What this task involves: Retype all of the listing exactly, with no pictures.

Supplied data:
==============================
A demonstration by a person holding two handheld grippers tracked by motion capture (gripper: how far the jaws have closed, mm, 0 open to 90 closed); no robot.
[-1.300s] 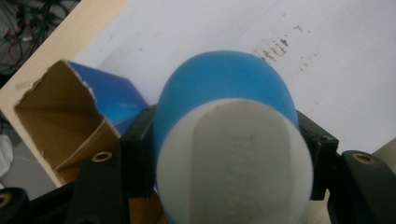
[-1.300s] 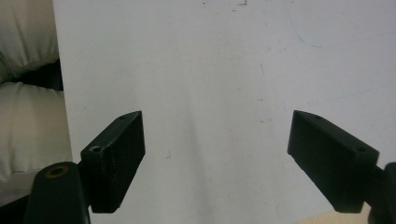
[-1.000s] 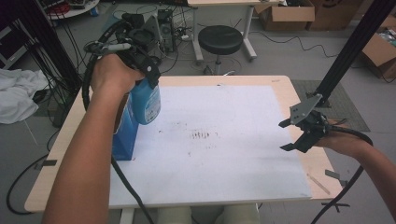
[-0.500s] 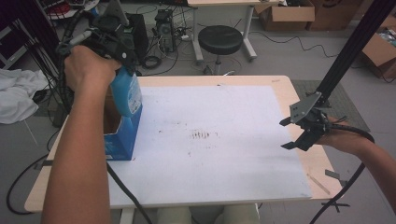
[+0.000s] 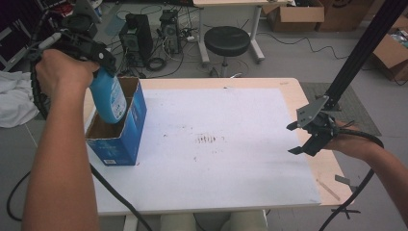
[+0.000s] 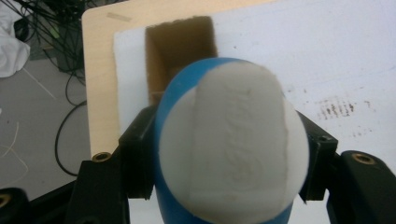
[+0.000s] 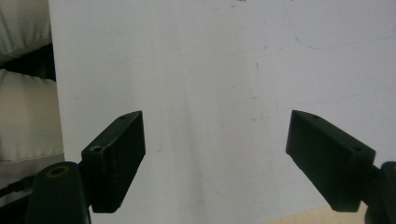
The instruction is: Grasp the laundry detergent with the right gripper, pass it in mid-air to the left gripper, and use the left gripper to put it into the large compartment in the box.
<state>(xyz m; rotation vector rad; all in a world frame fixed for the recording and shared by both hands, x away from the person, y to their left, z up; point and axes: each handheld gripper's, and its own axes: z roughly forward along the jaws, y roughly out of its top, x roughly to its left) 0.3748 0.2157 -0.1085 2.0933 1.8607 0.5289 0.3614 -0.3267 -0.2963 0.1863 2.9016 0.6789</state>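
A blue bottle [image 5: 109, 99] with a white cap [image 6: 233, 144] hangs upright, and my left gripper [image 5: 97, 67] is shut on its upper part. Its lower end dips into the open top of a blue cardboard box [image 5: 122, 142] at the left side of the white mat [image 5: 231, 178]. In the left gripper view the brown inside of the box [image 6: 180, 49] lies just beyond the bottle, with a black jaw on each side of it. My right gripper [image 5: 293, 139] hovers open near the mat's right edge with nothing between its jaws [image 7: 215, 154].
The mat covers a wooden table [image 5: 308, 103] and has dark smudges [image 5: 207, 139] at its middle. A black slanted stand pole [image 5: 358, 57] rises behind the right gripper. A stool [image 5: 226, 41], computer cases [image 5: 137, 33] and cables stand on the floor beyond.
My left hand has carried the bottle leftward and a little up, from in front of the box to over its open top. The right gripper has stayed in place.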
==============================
Completed exercise:
A demonstration by a person holding two handheld grippers tracked by motion capture (gripper: how far the jaws have closed, mm, 0 open to 90 closed); no robot.
[-1.300s] 
[-1.300s] 
[-1.000s] 
[-0.500s] 
[+0.000s] 
[+0.000s] 
[+0.000s] 
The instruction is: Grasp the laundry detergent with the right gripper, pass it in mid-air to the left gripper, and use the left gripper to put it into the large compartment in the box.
<state>(xyz m; rotation vector rad; all in a world frame fixed for the recording and shared by both hands, x away from the person, y to their left, z up; point and axes: each handheld gripper's, and its own axes: z roughly forward along the jaws, y roughly out of its top, x roughly to its left) 0.3748 0.2157 -0.1085 2.0933 1.8607 0.5289 0.3614 -0.3267 -0.2963 0.1863 2.9016 0.6789</state>
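A blue bottle [image 5: 109, 99] with a white cap [image 6: 233, 144] hangs upright, and my left gripper [image 5: 97, 67] is shut on its upper part. Its lower end dips into the open top of a blue cardboard box [image 5: 122, 142] at the left side of the white mat [image 5: 231, 178]. In the left gripper view the brown inside of the box [image 6: 180, 49] lies just beyond the bottle, with a black jaw on each side of it. My right gripper [image 5: 293, 139] hovers open near the mat's right edge with nothing between its jaws [image 7: 215, 154].
The mat covers a wooden table [image 5: 308, 103] and has dark smudges [image 5: 207, 139] at its middle. A black slanted stand pole [image 5: 358, 57] rises behind the right gripper. A stool [image 5: 226, 41], computer cases [image 5: 137, 33] and cables stand on the floor beyond.
My left hand has carried the bottle leftward and a little up, from in front of the box to over its open top. The right gripper has stayed in place.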

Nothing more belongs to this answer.